* TASK REQUIREMENTS:
Go to the line below containing "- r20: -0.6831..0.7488" and print exactly from there through the line containing "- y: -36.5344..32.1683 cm", both included. Print nothing else.
____ DATA EXTRACT
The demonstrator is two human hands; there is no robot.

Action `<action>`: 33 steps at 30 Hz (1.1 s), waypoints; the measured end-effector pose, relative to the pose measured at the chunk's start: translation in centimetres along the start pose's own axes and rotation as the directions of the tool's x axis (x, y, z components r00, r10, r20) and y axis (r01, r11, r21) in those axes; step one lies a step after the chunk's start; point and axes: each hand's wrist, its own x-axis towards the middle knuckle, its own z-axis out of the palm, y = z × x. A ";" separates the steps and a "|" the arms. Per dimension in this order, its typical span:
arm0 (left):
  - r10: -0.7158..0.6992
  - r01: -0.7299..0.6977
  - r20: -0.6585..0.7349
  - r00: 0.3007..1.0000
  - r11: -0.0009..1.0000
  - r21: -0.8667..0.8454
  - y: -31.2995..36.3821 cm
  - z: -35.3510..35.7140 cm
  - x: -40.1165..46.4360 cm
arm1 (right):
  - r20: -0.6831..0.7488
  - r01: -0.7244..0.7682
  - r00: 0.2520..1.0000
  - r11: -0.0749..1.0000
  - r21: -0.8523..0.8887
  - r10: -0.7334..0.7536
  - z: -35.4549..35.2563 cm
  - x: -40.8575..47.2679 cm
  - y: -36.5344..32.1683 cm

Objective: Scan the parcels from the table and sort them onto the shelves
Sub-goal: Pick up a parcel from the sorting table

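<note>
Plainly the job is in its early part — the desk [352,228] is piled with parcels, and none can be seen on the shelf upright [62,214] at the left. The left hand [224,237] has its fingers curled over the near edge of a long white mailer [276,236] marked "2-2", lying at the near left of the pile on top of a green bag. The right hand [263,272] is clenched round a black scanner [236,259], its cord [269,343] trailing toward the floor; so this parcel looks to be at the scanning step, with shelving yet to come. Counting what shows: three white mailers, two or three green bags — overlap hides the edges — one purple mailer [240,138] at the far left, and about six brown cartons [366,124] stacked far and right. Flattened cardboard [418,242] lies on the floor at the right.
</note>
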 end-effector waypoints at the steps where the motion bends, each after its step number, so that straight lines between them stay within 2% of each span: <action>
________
* PROBLEM SOLUTION:
  - r20: -0.6831..0.7488
  - r01: -0.7244..0.7682
  - r00: 0.2520..1.0000
  - r11: -0.0749..1.0000
  - r21: -0.8523..0.8887
  - r10: -0.7334..0.7536
  - z: -35.4549..35.2563 cm
  - x: -40.8575..47.2679 cm
  - y: -36.5344..32.1683 cm

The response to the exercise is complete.